Mohamed Yousef Hudeib, an elderly Palestinian refugee, lives with his family at the Fawwar Refugee Camp near Hebron in the southern West Bank.
This month, 63 years ago, Zionist terrorists, known as Hagana, drove him and his family, as well as thousands of the inhabitants of the village of Dawayma, 25 kilometers west of Hebron, away.
"They told us to walk eastward, warning us that they would shoot and kill anyone that looks back. In fact, they did kill several people to show us that they are serious about their threats."
Two days earlier, on a Friday, the terrorists committed a horrible massacre at a Sufi mosque called Masjidul Darawish, killing dozens of elderly men who had come to the mosque for congregational prayers. Dozens of other refugees were massacred inside a cave outside a nearby valley in which they sought temporary shelter and a hideout.
"They took our land by force and terror. And they want us to recognize the legitimacy of what they did. But we will never ever do that. We will continue to inculcate our children, generation after generation, with unrelenting determination to return to our land, no matter how long this will take," says the elderly Palestinian, with resolve apparent in his tone of voice.
Hudeib's words echo the determination of millions of Palestinian refugees all over the globe to cling to the right of return, a goal that has acquired almost religious sanctity in the collective Palestinian consciousness. This determination is presenting politicians, including Palestinian leaders, with a real dilemma.
Salman Abu Sitta is a leading advocate of the refugees' inalienable right to return to the homes and villages from which they were uprooted at gun point in what is now Israel 63 years ago. He argues that any peace process excluding or sidestepping the right of return is doomed.
"They are trying to compensate us with a deformed state for the right of return. However, the liquidation of the right of return amounts to the liquidation of the entire Palestinian cause. In the final analysis, the right of return is the Palestinian problem. It is the crux of the matter."
Abu Sitta's reassertion of the right of return doesn't fare well with the Americans, Europeans, and of course the Israelis.

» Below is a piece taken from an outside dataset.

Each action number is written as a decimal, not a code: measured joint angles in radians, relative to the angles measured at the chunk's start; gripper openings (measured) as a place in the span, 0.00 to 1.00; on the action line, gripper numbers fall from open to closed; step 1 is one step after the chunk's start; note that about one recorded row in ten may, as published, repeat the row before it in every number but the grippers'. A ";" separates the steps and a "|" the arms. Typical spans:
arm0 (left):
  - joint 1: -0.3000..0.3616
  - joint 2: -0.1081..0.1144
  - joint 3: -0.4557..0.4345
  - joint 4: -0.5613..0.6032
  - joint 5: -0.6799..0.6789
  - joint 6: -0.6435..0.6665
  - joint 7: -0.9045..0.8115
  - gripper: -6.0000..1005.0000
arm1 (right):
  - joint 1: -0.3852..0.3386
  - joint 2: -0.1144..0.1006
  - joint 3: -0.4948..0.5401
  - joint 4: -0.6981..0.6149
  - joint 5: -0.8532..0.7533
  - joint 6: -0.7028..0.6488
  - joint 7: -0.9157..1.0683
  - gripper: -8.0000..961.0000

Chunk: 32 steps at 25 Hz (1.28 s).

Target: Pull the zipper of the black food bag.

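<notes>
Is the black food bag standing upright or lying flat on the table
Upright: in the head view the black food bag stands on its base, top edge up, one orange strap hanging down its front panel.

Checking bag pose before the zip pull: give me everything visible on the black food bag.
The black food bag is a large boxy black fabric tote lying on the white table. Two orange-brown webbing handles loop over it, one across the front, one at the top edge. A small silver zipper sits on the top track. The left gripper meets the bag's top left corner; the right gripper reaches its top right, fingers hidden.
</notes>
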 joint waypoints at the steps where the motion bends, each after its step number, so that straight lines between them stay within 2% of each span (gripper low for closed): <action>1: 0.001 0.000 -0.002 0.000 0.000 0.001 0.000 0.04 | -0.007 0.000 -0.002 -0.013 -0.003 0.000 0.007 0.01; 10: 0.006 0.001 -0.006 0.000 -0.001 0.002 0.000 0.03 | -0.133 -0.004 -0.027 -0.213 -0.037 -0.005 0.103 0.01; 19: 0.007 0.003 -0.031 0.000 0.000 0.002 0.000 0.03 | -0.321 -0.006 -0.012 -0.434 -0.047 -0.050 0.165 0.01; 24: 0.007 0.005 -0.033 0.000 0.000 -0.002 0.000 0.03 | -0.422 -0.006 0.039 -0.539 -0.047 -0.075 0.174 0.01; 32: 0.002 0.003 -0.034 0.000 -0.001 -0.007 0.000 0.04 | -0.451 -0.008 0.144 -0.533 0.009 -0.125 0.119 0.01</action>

Israeli and Zionist leaders, who had sought self-assurance by arguing that "the old will die and the young will forget," view refugee demands for repatriation and restitution as a nightmare. They say that the implementation of the right of return, which is engraved in international law and UN resolutions, is unthinkable since it would end Israel's identity as a Jewish state.

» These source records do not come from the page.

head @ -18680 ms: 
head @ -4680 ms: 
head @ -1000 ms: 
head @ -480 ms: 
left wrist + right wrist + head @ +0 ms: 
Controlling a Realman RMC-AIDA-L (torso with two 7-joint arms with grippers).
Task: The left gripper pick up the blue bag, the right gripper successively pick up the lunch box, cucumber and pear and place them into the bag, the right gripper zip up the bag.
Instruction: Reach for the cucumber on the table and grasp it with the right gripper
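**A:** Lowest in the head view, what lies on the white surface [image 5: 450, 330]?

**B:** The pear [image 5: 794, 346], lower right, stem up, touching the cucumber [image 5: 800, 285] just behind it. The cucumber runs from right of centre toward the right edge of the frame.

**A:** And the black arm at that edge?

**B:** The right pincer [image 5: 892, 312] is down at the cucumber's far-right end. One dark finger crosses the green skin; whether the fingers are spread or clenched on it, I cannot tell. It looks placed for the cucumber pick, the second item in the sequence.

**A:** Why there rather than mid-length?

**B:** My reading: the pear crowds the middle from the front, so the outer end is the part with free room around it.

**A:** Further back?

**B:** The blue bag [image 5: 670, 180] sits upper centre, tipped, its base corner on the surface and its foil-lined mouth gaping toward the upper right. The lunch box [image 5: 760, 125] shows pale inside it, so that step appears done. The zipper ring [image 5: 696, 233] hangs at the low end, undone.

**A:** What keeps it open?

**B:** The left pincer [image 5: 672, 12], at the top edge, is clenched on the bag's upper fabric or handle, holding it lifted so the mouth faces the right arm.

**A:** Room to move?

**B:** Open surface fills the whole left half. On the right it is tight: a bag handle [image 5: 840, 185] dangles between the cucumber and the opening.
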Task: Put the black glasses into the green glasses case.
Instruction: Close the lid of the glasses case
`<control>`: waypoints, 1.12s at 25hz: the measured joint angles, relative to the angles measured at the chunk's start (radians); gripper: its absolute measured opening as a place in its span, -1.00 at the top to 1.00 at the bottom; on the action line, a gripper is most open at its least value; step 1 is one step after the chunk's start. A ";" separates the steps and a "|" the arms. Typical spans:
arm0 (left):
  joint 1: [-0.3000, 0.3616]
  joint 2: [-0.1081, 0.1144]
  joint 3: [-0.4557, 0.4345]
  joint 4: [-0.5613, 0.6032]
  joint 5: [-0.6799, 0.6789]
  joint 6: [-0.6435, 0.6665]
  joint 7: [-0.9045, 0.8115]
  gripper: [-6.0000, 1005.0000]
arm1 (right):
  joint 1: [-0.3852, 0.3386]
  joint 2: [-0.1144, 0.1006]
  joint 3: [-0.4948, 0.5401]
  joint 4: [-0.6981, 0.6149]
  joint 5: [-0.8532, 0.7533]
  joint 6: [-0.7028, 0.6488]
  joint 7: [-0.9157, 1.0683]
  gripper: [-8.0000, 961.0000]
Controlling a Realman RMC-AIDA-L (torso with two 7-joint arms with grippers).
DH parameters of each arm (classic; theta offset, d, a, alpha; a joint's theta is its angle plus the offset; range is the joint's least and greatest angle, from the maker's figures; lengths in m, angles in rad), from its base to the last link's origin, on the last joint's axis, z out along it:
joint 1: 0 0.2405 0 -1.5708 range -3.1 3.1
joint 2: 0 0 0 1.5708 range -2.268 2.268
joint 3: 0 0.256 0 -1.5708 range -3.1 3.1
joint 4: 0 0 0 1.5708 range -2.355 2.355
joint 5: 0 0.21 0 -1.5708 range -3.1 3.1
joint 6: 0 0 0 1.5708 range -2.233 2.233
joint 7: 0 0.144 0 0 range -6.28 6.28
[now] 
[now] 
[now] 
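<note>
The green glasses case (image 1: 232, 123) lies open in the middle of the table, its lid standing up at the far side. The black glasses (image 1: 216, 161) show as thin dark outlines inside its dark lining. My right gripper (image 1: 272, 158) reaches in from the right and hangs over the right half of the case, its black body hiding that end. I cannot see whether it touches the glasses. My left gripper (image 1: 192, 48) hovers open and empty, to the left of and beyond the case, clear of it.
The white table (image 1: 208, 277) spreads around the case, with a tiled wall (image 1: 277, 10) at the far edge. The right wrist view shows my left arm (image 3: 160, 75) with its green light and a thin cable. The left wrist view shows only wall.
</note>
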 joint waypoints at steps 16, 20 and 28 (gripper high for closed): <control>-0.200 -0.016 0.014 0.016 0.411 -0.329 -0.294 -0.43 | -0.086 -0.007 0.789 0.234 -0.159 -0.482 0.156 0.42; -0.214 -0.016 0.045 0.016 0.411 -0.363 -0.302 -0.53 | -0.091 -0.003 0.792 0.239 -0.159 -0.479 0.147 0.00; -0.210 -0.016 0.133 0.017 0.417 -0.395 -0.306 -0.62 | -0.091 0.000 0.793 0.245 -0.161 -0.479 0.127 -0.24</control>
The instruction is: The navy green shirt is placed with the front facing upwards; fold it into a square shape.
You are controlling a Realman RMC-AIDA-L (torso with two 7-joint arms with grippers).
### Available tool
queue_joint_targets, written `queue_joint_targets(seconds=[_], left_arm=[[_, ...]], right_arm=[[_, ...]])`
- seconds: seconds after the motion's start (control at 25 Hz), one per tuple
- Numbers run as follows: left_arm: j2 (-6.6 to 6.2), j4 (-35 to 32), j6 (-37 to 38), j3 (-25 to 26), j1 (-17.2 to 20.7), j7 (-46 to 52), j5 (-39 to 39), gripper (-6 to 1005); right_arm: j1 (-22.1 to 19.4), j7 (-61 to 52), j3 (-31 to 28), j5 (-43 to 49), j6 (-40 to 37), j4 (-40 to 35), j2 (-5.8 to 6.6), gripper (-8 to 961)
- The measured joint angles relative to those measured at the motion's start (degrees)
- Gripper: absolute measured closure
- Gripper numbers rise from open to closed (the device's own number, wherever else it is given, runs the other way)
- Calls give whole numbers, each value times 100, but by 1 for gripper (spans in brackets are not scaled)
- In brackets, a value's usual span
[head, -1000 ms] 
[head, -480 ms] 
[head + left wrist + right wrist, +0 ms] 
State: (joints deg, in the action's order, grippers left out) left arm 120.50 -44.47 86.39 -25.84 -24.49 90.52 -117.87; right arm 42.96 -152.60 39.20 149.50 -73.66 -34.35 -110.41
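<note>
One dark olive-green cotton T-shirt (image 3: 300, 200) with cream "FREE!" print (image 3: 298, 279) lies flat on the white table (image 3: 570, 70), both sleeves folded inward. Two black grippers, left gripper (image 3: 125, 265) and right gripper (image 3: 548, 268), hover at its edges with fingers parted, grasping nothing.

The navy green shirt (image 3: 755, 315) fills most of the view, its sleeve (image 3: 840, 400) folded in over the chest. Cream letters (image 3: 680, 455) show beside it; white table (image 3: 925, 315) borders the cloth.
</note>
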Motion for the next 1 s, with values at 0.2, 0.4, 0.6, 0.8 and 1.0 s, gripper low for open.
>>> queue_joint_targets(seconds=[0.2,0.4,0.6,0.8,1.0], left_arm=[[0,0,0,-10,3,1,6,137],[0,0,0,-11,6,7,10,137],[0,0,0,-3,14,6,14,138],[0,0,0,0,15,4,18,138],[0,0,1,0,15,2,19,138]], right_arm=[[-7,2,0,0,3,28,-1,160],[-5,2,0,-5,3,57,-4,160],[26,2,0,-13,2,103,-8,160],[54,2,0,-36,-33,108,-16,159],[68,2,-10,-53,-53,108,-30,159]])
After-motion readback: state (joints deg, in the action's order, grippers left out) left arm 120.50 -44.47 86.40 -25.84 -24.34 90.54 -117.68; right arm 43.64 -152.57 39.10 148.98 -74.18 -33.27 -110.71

To this, the Palestinians retort that the world community and international law are under no legal or moral obligation to sacrifice human rights for the sake of maintaining Israel's Jewish identity, anymore than the world was obliged to maintain apartheid in South Africa. Moreover, the uprooting of Palestinians from their ancestral homeland was a collective act of brutality with very few parallels in the history of humanity. It will remain an open wound as long as the wrongs done to these refugees are not rectified and corrected.
But the Israeli establishment doesn’t even recognise that these crimes did in fact take place. Even when conscientious Israeli academics, dubbed Israel's New Historians, speak up about these wrongs, they are vilified and threatened.
Palestinians argue that the right of return shouldn’t even be open to dispute, just as an owner’s right to recover his or her stolen property from a thief is not open to dispute. More to the point, the term "Jewish character of Israel" is nothing but a facade for the continuation of Israel’s racist and discriminatory policies against non-Jews.
The Universal Declaration of Human Rights, adopted by the UN in 1948, states in Article 13 that “Everyone has the right to leave any country, including his own, and to return to his country.” Nonetheless, the Obama administration is reportedly trying to convince both Israel and the Palestinian Authority (PA) to accept a "final status deal" whereby Palestinians would trade the right of return for a state on the West Bank and Gaza.
The occurrence of the Nakba anniversary this year, today, Sunday 15 May, coincides with historic changes in large parts of the Arab region, changes many intellectuals and pundits contend will have a positive impact on the Palestinian cause. It also coincides with a reconciliation pact achieved between Fatah and Hamas, which for the first time in years allows the Palestinians to speak with one voice for freedom and justice.
"The implementation of the right of return wouldn't be only a victory for justice and a defeat for ethnic cleansing and fascism, but it would also be a bedrock guarantee that any future final status settlement would be durable," says Abu Sitta.